Book Review: The Tattooist of Auschwitz

Heather Morris, a New Zealand author, wrote a fictional account of the concentration camp experience of two Slovakian Jews during World War II. The story was first written as a screenplay and later adapted into the novel format I read. In 1942 Lale Sokolov, the protagonist, arrives at Auschwitz-Birkenau concentration camp in Poland. When SS guards realize his linguistic abilities, they reassign Lale from manual labor to being the Tätowierer. He spends the remaining 2.5 years of the war tattooing numbers onto the incoming prisoners.
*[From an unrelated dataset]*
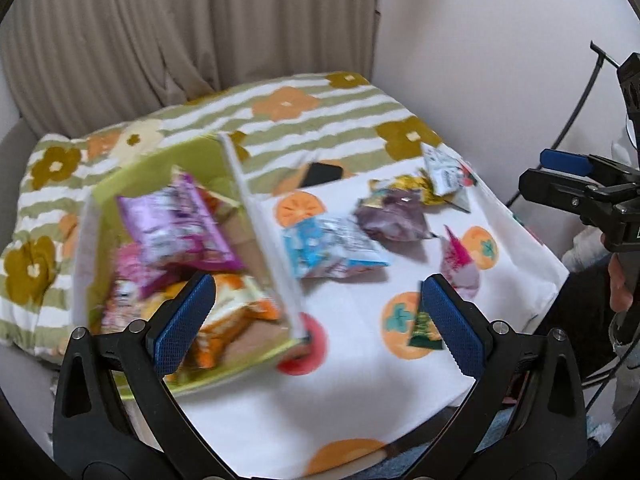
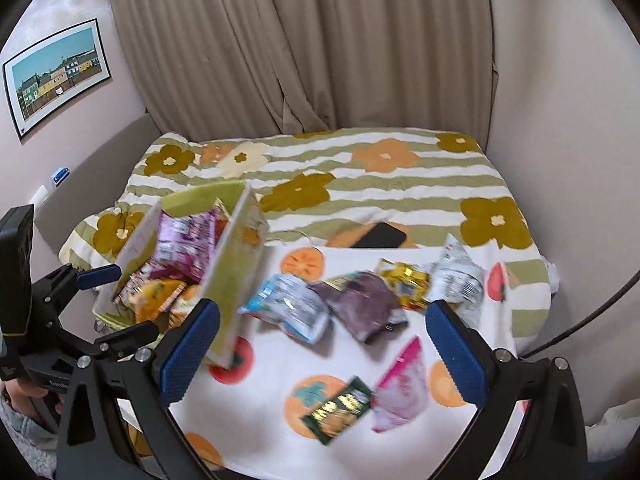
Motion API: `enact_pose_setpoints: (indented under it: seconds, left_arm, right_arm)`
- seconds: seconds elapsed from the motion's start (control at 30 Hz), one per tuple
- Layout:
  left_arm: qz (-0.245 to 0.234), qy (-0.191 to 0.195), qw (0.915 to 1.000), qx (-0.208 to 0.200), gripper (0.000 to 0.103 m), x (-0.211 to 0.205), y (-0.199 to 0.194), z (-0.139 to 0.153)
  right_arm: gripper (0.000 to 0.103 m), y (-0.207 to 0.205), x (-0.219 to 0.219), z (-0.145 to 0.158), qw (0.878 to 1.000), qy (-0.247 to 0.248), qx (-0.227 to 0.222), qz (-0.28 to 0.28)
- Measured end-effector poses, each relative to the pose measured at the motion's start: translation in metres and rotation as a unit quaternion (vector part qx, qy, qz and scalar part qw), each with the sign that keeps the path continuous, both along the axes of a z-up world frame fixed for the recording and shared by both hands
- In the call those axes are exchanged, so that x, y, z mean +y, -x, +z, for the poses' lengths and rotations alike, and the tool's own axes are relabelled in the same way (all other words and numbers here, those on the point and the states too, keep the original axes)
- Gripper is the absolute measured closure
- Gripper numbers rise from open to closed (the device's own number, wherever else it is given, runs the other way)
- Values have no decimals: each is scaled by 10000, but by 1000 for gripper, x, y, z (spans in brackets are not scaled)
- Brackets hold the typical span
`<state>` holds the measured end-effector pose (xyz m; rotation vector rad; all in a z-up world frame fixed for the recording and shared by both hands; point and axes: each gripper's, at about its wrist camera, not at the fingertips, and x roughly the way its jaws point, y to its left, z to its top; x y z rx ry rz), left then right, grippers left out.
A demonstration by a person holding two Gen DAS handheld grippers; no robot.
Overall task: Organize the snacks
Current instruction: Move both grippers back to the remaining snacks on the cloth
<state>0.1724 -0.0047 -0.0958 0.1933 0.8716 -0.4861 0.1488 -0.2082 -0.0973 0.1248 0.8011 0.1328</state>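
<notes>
A green cardboard box (image 1: 256, 216) (image 2: 236, 256) on the left holds several snack packets, a purple one (image 1: 180, 228) (image 2: 188, 244) on top. Loose packets lie on the white fruit-print cloth (image 1: 360, 380) (image 2: 264, 420): a light blue one (image 1: 328, 248) (image 2: 288, 308), a dark purple one (image 1: 392, 212) (image 2: 360, 300), a yellow one (image 1: 416, 188) (image 2: 404, 284), a white one (image 1: 444, 172) (image 2: 456, 276), a pink one (image 1: 460, 264) (image 2: 400, 392) and a small dark green one (image 1: 424, 332) (image 2: 340, 408). My left gripper (image 1: 316, 324) is open and empty above the box's near corner. My right gripper (image 2: 320, 352) is open and empty above the loose packets.
A black phone (image 1: 322, 174) (image 2: 380, 236) lies at the cloth's far edge on a striped flower-print blanket (image 1: 320, 120) (image 2: 360, 184). Curtains (image 2: 320, 40) hang behind. A framed picture (image 2: 56, 72) hangs on the left wall. Each gripper shows in the other's view, the right one (image 1: 580, 188) and the left one (image 2: 80, 300).
</notes>
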Motion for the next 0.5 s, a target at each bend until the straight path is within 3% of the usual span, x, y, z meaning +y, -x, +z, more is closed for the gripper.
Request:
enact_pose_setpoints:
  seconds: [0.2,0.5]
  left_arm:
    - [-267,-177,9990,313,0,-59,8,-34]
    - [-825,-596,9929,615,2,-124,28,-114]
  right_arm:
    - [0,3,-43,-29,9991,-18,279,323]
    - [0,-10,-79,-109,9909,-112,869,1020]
One of the women he tattoos makes her “mark” on his heart and they fall in love.

To be honest, I would not recommend this book to most people. The novel is written in the present tense, which in my opinion, makes reading a novel clumsy and awkward. Also, while the incredible testament of human perseverance and courage is wound through book, the interchanges between characters feels shallow and too modern for the setting of the story. The author actually met and interviewed Lale (super cool chance to tell a profound story), but then seemed to try to make the novel a sappy tale of passionate forbidden romance (although that thankfully didn’t take shape). The Tattooist of Auschwitz simply read like an empty young adult novel.

Lale’s story was so interesting that I wouldn’t be surprised at all if the novel is adapted to film in the coming years. Maybe a historical writer will sensibly re-write the story into the non-fiction account that it deserves.

This book is (maybe) for you if you also like: Schindler’s List, Unbroken, historical accounts of World War II or if you’ve ever visited a concentration camp.